Search engine is a modern technique of searching using query and giving results accordingly. A search engine comprises of crawling, indexing and search. It uses web crawler to download the page and to parse and to retrieve the link.
A Meta search engine do not have its own data base and search terms to data bases maintain by other search engines directly or indirectly. It uses dog pile and Meta crawler. An organized search engine always gives you the results in the sequential form.
The search engine can be improved by improving user interference on query input, by filtering the query results or by solving the algorithms in web page spying. But solving algorithms is the best one. Crawler base search engine uses automatic listing and comprise a complex as well as huge data base. Human powered directories are the human dependent for listing and are small than most of the search engine.
A focused crawler is used to gather documents on particular topic which reduce the network traffic and downloads and avoids irrelevant information. Whereas the distributed crawler distributes the crawling activity via multiple processes which decreases the hardware requirements and increases the download speed as well as reliability. There exist an important term called robot protocol which restrict the web crawler from those areas which should not be crawl.
Major data structures some ways in which repository is the one which contains full HTML of every web page and information is compressed one after the other. An indexer is a program which reads the pages downloaded from the spider words in bold italic or with header tag are given more importance. Whereas the hit list responds to the occurrence of a particular word respective of the font, capitalization and position.
One of the method of indexing is the full text indexing where each word in put into the data base for the purpose of searching. Such type of indexing is not good when you are searching a general thing. Another method of indexing is the key word indexing where the important words or phrase is put into the data base for the purpose of searching. It is more easier and reliable way of searching than full text searching. Whereas human indexing is same as key word indexing but examine of page is done by a human instead of spider.
Indexing of web content is a difficult job assuming an average of 1000 words per web page and billions of such pages. For the purpose of quick access the searching of key words is store in the memory of computer. The most important process in indexing is parsing which is done by a parser. It handle array of huge errors and it can also extract the information. An ideal parser can eliminate commonly occurring content in the web pages such as navigation links so they are not counted as a part of page’s content. Some word also create dictionary of all words available in searching.

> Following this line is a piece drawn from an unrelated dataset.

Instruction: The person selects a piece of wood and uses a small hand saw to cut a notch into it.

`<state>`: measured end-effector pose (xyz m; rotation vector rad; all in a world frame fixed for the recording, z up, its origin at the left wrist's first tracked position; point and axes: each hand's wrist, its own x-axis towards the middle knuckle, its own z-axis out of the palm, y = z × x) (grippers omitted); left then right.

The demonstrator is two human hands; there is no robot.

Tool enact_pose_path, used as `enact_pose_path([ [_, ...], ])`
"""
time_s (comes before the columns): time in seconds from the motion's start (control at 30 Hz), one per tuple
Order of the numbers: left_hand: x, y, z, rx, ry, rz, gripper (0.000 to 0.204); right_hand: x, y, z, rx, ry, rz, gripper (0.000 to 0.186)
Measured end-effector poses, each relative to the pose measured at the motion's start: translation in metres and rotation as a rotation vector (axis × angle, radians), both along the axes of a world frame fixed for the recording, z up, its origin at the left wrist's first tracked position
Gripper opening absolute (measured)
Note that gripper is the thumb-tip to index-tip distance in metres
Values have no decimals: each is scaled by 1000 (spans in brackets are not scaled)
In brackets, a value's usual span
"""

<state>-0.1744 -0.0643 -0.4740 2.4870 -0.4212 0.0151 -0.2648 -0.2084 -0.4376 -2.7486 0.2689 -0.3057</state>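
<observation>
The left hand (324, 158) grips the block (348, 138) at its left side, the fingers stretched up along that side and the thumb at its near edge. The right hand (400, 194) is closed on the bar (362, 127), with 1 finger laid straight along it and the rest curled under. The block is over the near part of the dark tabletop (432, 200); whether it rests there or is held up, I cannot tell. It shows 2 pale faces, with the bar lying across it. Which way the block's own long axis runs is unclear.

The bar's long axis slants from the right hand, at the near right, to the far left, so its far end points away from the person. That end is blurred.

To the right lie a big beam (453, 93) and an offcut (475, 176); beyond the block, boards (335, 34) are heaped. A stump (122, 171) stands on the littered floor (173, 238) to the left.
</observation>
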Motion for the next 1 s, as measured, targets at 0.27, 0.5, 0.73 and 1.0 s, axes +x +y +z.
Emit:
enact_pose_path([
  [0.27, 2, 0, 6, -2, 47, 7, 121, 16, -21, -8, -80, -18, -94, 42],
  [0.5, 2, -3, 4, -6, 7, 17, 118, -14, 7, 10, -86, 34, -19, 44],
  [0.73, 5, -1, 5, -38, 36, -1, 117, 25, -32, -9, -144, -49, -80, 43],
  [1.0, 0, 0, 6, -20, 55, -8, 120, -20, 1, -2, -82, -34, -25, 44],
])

Just like indexing of web content, the pages are also saved individually in search engine ‘ database. Due to availability of cheaper disk storage the capacity of search engine is reached to a huge value even in Tera bytes. The amount of data that a data base can store is directly proportional to the amount of it can retrieve for searching for instance Google can store 3 billion of web documents which is far more than any other search engine at this time.
A web spider connects all the information available on different web pages which is relevant to the requested keywords. After connecting all the relevant information available on different web pages it then ranks the websites according to the available content and by comparing it with other websites as well.
Web crawler application is divided into three modules where controller module focuses on the graphical user interface designed for web crawler. Moreover it is responsible for controlling the operation of crawler. Fetcher module retrieves all the link in a particular page and continues till maximum URL is reached. And parser module parses the fetched URL and saves the content.
Overall a search engine enables a user to search. Its required content and it also comforts the user by providing the quality content by the ranking the web pages. It also comforts the user by making relevant content into a general content.